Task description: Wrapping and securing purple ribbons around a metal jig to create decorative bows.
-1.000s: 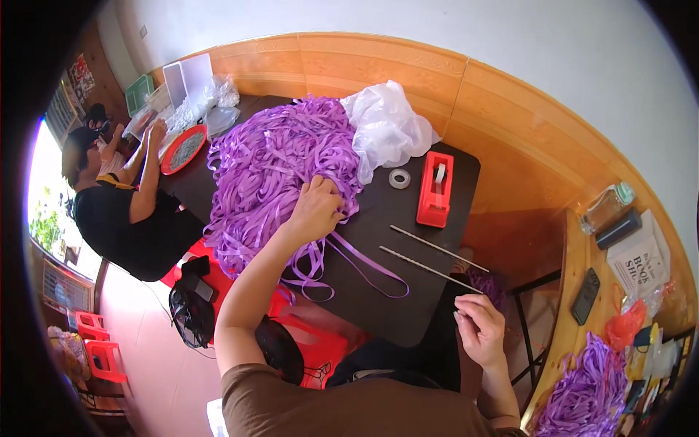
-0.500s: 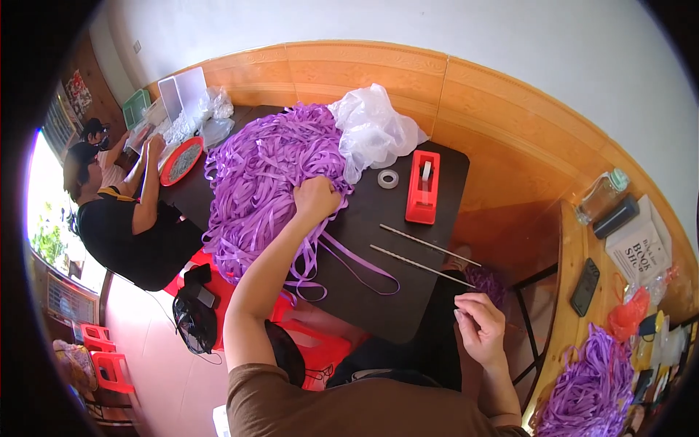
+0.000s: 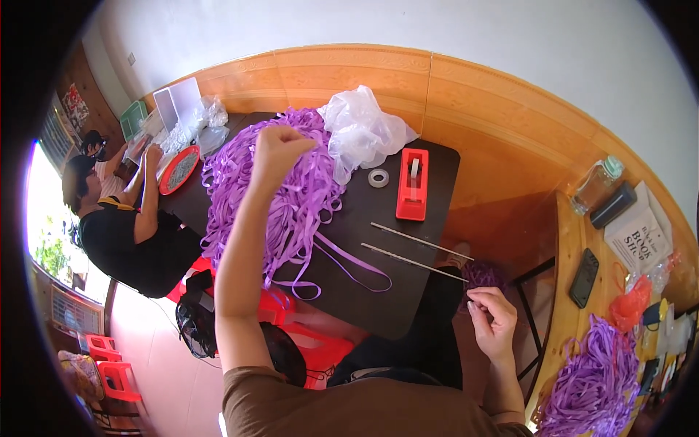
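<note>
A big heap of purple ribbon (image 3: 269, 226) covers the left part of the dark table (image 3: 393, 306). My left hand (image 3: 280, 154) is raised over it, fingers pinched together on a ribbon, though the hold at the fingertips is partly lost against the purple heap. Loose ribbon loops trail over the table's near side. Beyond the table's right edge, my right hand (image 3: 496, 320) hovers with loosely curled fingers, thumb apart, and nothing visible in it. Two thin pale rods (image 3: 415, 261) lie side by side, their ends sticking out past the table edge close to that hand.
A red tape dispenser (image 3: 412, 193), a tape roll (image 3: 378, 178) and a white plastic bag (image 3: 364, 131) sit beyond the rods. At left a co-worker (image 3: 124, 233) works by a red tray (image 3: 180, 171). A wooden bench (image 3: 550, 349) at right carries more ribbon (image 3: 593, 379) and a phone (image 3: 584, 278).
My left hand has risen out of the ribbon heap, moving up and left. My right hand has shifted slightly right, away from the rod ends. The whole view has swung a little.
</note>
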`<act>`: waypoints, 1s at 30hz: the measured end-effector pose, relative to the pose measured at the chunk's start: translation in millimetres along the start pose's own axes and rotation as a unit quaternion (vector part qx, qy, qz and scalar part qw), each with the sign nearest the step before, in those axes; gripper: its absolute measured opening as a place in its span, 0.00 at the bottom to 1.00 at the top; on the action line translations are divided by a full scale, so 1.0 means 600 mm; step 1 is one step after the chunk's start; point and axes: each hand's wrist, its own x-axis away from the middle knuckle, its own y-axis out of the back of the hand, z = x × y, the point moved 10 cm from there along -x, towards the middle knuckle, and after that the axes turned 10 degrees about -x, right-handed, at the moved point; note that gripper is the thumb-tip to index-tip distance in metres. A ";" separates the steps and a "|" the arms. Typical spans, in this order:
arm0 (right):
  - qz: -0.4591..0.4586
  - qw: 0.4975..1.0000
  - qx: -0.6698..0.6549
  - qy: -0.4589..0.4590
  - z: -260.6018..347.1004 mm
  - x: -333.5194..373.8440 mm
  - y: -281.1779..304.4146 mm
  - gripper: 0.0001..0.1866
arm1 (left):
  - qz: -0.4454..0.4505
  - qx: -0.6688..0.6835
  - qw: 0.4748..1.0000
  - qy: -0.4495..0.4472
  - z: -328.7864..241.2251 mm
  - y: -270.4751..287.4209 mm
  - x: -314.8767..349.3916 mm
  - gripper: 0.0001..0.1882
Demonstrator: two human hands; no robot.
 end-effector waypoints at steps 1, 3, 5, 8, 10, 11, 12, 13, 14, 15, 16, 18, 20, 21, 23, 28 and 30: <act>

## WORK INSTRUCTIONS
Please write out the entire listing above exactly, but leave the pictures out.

## OUTPUT OF THE EXERCISE
Task description: Wrapping and securing purple ribbons around a metal jig to create decorative bows.
-1.000s: 
-0.500s: 
+0.000s: 
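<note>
A big heap of purple ribbon (image 3: 269, 226) covers the left part of the dark table (image 3: 393, 306). My left hand (image 3: 280, 154) is raised over it, fingers pinched together on a ribbon, though the hold at the fingertips is partly lost against the purple heap. Loose ribbon loops trail over the table's near side. Beyond the table's right edge, my right hand (image 3: 496, 320) hovers with loosely curled fingers, thumb apart, and nothing visible in it. Two thin pale rods (image 3: 415, 261) lie side by side, their ends sticking out past the table edge close to that hand.
A red tape dispenser (image 3: 412, 193), a tape roll (image 3: 378, 178) and a white plastic bag (image 3: 364, 131) sit beyond the rods. At left a co-worker (image 3: 124, 233) works by a red tray (image 3: 180, 171). A wooden bench (image 3: 550, 349) at right carries more ribbon (image 3: 593, 379) and a phone (image 3: 584, 278).
My left hand has risen out of the ribbon heap, moving up and left. My right hand has shifted slightly right, away from the rod ends. The whole view has swung a little.
</note>
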`<act>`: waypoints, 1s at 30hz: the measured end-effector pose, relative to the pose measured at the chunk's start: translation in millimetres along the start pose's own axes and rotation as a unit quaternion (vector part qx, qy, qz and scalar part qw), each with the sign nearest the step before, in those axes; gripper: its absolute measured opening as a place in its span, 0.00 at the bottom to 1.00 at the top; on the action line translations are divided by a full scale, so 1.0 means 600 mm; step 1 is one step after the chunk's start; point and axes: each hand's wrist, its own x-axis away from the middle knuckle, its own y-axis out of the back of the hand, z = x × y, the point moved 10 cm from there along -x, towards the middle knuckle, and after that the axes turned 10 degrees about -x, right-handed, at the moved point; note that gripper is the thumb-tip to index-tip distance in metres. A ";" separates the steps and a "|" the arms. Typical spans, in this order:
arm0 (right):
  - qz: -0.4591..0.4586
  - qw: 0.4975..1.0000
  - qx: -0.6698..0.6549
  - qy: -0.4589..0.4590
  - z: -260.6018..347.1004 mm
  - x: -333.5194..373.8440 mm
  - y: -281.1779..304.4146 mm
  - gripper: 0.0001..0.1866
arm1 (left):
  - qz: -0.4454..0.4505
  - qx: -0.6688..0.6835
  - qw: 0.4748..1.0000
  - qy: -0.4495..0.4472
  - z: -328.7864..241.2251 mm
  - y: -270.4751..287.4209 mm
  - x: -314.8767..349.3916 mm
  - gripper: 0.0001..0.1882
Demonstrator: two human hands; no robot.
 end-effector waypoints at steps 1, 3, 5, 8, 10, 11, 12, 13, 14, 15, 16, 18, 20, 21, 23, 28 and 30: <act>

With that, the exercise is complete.